Figure 14: Operational costs
Summarizing, the qualitative assessment looks as follows:
Figure 15: MCA of alternative yard crane designs
The cross-over RMG has apart from its flexibility, many disadvantages, of which the cost is one. The densest system is created with the twin-RMG, which is very important in times of a scarcity of area. Besides, the twin-RMG does not have real disadvantages, although the system requires a higher investment than the single RMG. This concept has clear disadvantages on behalf of the throughput capacity (overall, it is able to reach 1,500 TEU/m quay, whereas the twin RMG achieves over 2,000 TEU/m quay), and the flexibility: in case of break-down, the single RMG system is quite vulnerable.
From our analysis we can conclude that the three RMG designs have some similarities and many differences. The cross-over RMG appears to be the best performing one, although the benefit over the twin-RMG is small, especially with a balanced workload. Overall, the benefit does not seem to outweigh the lesser throughput capacity: the cross-over solution takes away a significant amount of space. Both systems provide an excellent landside service level. Therefore, it should be considered to increase the stacking height of the cross-over RMG, to compensate for the space lost due to the double pair of tracks.
The twin-RMG is most suitable for situations with a balanced workload at water- and landside, i.e. situations where most landside traffic is handled by rail or road. The design requires minimal space, and it is possible to handle simultaneous peaks at water- and landside. In case of break-down, additional provisions have to be taken to allow the remaining RMG to work both sides.

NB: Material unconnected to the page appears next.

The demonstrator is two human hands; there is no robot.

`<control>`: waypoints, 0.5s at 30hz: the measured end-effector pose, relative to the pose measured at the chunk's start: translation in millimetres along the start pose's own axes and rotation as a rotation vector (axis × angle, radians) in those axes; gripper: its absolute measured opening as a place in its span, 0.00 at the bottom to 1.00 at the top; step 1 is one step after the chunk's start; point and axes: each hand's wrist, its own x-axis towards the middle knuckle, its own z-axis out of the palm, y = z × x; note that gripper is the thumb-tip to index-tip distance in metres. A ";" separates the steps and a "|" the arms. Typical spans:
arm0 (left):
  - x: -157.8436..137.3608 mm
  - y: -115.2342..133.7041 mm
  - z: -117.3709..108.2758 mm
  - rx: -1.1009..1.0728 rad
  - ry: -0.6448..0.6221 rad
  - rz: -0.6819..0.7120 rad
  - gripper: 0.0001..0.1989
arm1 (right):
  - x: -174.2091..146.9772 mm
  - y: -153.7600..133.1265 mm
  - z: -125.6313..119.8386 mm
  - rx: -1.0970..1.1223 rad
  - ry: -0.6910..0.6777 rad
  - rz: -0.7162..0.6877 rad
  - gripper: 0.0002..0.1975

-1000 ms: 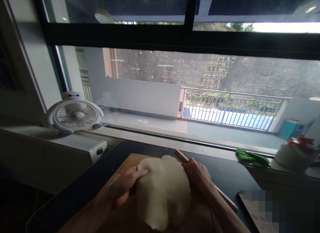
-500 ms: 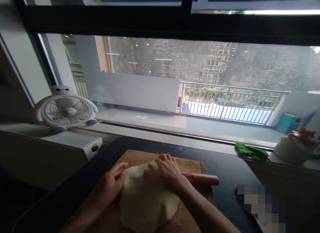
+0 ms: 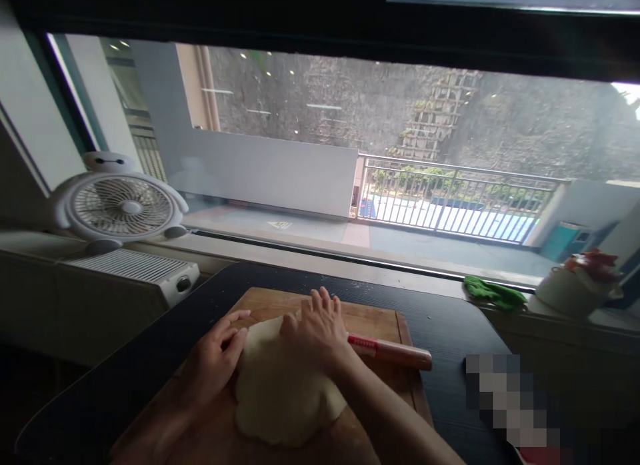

The single RMG solution maybe the least expensive concerning investment, the operational cost are similar. The system provides the least density, and is not able to handle simultaneous peaks at water- and landside. However, the number of stacking modules per berth meter is the highest, giving most parallel hooks at the waterside. Therefore, this concept is suitable for systems with a low landside peak, i.e. terminals with a high share of barges handled at the deep sea quay (like ECT).
In further research it would be interesting to look into solutions where the RMGs interact with shuttle carriers, instead of AGVs, creating a decoupled process, increasing the RMG's efficiency, and decreasing the risk of implementation, as the system is more flexible than a system with AGVs.
This article has been published in Port Technology December 2005.